Over the last few years, NOAA has delayed the satellite launch dates several times. We previously reported that, since 2006, the launch of the first satellite had been delayed from September 2012 to April 2015—a slip of more than 30 months.[11] These delays were due, in part, to delays in releasing the requests for proposals for the spacecraft and Core Ground System and additional time needed to evaluate the contract proposals. Since our last report, NOAA further delayed key GOES-R program milestones by 6 months, including the dates when the first two satellites in the series would be available for launch. These recent delays were due to bid protests of the award of the spacecraft contract in December 2008, which delayed the start of work until August 2009. In order to allow sufficient time for the 72-month development cycle required for the spacecraft, NOAA approved a 6-month delay in the launch dates for the first two satellites in the series. Table 8 identifies the delays in the satellite launch dates over time.

Table 8: Delays in Satellite Launch Dates
  As of
June 2006
As of
July 2007
As of
March 2009
As of
November 2009
First satellite launch (GOES-R) Sept. 2012 Dec. 2014 Apr. 2015 Oct. 2015
Second satellite launch (GOES–S) Apr. 2014 Apr. 2016 Aug. 2016 Feb. 2017

While NOAA's policy is to have two operational satellites and one backup satellite in orbit at all times, continued delays in the launch of the first GOES-R satellite could lead to a gap in satellite coverage. This policy proved useful in December 2008, when NOAA experienced problems with GOES-12, but was able to use GOES-13 as an operational satellite until the problems were resolved. However, beginning in April 2015, NOAA expects to have two operational satellites in orbit (GOES-14 and GOES-15), but it will not have a backup satellite in place until GOES-R is launched and completes an estimated 6-month post-launch test period—resulting in a 12-month gap during which time a backup satellite would not be available. Figure 5 below depicts this gap in backup coverage.

Figure 5: Continuity of Satellite Operations
Refer to the accessible text file at http://www.gao.gov/htext/d10799.html for a description of this graphic.

If NOAA experiences a problem with either of its operational satellites before GOES-R is in orbit and operating, it will need to rely on older satellites that are beyond their expected operational lives and therefore may not be fully functional. Any further delays in the launch of the first satellite in the GOES-R program would likely continue to increase the risk of a gap in satellite coverage.

[5]A sixth instrument, the Magnetometer, is planned to be developed as part of the spacecraft contract.

[6]This is the Advanced Baseline Imager program's third rebaseline.

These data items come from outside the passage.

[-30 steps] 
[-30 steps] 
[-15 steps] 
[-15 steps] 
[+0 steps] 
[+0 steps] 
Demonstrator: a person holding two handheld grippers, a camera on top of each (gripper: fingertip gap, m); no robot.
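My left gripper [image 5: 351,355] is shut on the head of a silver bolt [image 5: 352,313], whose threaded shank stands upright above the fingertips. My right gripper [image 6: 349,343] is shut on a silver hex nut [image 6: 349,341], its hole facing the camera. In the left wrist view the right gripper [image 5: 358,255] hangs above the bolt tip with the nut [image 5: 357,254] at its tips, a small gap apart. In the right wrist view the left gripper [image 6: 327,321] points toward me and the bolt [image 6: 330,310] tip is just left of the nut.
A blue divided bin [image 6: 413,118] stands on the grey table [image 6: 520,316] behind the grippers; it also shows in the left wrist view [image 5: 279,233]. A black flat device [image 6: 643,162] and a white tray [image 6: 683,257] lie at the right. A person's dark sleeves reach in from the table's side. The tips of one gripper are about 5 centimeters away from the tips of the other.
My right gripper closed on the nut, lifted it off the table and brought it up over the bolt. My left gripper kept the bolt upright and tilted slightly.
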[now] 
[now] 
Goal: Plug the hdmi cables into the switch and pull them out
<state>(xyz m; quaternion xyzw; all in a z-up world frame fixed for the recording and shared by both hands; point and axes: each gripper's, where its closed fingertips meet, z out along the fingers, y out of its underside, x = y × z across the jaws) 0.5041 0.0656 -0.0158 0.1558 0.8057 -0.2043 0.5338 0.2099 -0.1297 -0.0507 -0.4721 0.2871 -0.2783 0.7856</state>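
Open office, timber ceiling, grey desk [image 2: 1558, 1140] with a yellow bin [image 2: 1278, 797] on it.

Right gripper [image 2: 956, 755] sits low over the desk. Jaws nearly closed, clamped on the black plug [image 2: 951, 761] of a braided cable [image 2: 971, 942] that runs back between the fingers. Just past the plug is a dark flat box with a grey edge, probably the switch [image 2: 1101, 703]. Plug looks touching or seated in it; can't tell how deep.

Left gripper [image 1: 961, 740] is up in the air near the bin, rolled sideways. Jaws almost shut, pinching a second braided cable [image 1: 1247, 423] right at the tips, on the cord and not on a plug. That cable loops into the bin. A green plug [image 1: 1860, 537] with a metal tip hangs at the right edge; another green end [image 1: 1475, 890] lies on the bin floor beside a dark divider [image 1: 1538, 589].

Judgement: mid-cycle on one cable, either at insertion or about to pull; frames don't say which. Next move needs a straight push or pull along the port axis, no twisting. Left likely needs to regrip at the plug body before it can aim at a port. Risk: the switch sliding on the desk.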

The program office rebaselined the cost and schedule of the program in February 2007 and rebaselined the program schedule again in March 2008. In addition, contract costs increased from $255 million to $375 million—a total increase of about $120 million—in part, because of the February 2007 rebaseline and other contract modifications.

[7]As of May 2010, the GOES-R program office reported that the flight project had contingency reserves of approximately $455 million.

[8]The first critical design review for this instrument occurred in February 2007.

[9]Contract costs increased from $58 million to $71 million—a total increase of about $13 million, as a result of contract modifications negotiated, in part, to reduce program risk.

[10]Earned value management integrates the investment scope of work with schedule and cost elements for investment planning and control. The method compares the value of work accomplished during a given period with that of work expected in the period. Differences in expectations are measured in both cost and schedule variances. The Office of Management and Budget requires agencies to use earned value management as part of their performance-based management system for any investment under development or with system improvements under way.

[11]GAO-06-993, GAO-08-18, and GAO-09-323.